TASK BRIEF: Set down the lines below exactly as they stand, please. Go from the first through the one containing "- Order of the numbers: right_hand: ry".

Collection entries
——

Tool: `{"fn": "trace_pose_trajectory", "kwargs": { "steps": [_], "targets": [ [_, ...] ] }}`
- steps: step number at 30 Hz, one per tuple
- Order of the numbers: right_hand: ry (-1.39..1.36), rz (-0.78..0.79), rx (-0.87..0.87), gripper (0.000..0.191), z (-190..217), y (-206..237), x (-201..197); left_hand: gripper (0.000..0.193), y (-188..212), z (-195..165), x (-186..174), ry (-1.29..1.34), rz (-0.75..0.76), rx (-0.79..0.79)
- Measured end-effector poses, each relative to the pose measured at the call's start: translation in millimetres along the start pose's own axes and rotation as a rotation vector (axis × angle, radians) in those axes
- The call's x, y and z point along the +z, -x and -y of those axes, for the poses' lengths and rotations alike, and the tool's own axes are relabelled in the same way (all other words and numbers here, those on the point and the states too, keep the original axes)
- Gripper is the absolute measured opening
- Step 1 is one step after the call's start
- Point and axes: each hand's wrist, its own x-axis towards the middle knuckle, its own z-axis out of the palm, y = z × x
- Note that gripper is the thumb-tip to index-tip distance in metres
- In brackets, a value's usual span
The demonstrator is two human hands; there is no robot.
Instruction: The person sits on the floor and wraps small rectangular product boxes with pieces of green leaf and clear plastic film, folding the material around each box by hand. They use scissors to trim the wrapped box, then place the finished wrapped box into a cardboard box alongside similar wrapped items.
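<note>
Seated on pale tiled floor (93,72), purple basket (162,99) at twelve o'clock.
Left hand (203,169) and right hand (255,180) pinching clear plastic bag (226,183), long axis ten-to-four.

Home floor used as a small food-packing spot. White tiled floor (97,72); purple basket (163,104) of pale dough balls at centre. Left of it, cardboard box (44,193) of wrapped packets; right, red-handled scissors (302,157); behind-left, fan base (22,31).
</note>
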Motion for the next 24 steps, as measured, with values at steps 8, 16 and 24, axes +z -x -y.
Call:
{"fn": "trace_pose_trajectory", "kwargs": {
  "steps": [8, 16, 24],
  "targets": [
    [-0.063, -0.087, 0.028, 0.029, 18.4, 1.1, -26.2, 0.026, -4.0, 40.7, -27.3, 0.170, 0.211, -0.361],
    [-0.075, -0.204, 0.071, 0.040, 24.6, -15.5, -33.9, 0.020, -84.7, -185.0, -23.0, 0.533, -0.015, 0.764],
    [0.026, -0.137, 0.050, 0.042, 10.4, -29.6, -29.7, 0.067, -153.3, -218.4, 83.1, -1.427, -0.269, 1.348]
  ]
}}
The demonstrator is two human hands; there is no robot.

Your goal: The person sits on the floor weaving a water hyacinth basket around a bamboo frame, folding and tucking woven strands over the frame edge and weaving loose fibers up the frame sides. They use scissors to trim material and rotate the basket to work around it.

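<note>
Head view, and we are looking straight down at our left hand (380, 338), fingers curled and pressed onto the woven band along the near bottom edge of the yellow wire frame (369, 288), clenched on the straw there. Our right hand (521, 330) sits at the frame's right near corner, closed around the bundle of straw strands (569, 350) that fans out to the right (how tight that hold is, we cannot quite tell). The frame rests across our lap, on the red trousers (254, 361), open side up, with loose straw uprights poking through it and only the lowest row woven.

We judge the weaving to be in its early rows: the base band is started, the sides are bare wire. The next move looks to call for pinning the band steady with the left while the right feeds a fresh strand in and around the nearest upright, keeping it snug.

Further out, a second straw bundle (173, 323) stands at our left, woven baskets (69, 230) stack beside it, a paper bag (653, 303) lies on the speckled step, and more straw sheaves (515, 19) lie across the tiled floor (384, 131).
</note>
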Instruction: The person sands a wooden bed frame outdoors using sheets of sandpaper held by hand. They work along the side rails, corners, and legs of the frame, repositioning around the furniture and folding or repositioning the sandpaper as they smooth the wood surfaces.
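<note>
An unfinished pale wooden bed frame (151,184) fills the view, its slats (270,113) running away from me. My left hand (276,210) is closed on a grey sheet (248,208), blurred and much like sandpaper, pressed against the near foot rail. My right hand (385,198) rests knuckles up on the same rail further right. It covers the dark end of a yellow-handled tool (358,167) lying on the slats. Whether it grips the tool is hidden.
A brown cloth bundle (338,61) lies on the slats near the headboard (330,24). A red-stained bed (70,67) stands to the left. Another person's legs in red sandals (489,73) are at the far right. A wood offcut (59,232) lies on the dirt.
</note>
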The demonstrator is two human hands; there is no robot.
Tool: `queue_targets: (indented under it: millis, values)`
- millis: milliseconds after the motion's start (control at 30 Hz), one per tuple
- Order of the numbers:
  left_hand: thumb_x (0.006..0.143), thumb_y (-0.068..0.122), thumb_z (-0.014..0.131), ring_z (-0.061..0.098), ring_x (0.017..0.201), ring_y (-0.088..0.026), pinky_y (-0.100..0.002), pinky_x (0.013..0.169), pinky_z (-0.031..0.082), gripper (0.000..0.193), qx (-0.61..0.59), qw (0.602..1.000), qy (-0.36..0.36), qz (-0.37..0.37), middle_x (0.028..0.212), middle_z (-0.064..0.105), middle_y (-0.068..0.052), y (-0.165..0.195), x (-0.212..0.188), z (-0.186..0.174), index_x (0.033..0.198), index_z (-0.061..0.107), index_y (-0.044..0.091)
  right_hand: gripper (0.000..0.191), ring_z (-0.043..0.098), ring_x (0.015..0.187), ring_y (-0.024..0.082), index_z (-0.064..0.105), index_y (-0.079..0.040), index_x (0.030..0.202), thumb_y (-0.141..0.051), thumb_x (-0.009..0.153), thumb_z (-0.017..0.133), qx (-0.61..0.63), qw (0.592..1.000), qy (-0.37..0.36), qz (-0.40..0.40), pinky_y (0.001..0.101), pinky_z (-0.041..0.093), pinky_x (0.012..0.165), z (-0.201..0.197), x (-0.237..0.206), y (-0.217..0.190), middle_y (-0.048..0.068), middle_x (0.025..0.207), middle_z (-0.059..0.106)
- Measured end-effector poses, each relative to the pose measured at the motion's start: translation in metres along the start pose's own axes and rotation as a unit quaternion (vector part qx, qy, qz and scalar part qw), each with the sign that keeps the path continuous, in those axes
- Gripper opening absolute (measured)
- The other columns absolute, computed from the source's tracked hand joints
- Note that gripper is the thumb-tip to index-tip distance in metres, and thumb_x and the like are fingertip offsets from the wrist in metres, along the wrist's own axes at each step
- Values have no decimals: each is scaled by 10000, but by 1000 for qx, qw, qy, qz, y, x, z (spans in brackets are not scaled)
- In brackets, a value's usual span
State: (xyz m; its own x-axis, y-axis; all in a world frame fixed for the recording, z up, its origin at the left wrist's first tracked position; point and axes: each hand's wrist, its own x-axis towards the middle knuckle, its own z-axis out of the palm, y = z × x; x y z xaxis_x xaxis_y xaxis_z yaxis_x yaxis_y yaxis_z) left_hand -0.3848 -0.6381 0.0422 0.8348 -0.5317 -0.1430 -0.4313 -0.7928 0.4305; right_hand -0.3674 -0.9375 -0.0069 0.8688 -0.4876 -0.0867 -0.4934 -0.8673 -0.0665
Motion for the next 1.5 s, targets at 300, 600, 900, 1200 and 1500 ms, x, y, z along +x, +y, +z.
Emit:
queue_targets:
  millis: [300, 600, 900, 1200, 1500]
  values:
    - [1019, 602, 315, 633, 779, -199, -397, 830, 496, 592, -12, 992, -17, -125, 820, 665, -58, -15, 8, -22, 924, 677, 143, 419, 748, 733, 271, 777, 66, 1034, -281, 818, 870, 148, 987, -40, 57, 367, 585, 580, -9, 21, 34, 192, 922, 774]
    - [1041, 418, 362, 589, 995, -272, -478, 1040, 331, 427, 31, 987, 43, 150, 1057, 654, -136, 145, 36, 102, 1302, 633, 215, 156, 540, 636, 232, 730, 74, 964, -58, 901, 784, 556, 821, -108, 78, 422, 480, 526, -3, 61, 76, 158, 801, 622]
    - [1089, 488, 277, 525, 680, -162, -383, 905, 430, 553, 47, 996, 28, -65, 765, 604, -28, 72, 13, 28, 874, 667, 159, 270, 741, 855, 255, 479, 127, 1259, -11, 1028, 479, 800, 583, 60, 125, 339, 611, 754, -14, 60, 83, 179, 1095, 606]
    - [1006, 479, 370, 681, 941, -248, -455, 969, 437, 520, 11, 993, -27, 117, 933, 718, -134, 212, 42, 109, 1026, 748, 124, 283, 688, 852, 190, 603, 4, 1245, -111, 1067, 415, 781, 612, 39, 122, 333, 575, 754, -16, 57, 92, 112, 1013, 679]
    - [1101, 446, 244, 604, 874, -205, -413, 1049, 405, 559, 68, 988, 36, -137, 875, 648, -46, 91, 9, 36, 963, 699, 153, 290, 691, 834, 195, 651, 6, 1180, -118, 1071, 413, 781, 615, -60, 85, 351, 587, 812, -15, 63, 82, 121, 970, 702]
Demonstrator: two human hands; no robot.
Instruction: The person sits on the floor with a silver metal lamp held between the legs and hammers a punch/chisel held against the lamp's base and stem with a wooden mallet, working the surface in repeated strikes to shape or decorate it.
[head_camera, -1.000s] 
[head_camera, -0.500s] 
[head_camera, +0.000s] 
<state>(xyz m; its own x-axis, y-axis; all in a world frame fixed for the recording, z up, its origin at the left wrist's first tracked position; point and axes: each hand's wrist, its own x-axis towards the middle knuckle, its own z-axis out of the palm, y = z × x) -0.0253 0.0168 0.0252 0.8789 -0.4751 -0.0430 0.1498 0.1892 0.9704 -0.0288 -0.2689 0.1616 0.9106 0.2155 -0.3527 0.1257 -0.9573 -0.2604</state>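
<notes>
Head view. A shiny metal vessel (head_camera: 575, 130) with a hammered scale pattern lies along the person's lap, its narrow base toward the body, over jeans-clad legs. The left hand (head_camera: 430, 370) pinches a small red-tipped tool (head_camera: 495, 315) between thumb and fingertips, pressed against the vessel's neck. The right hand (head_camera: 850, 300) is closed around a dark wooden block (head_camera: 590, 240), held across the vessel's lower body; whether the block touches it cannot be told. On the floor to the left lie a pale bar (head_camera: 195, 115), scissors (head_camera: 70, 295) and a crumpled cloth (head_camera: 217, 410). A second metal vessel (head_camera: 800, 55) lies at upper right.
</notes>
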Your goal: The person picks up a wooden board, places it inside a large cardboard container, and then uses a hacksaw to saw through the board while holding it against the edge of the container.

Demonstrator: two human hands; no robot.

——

EXERCISE ANSWER:
Tool: `{"fn": "trace_pose_trajectory", "kwargs": { "steps": [_], "targets": [ [_, ...] ] }}`
- steps: step number at 30 Hz, one per tuple
- Order of the numbers: right_hand: ry (-1.39..1.36), rz (-0.78..0.79), rx (-0.87..0.87), gripper (0.000..0.191), z (-190..217), y (-206..237), x (-201..197); left_hand: gripper (0.000..0.193), y (-188..212), z (-195..165), x (-186..174), ry (-1.29..1.34), rz (-0.75..0.76), rx (-0.79..0.79)

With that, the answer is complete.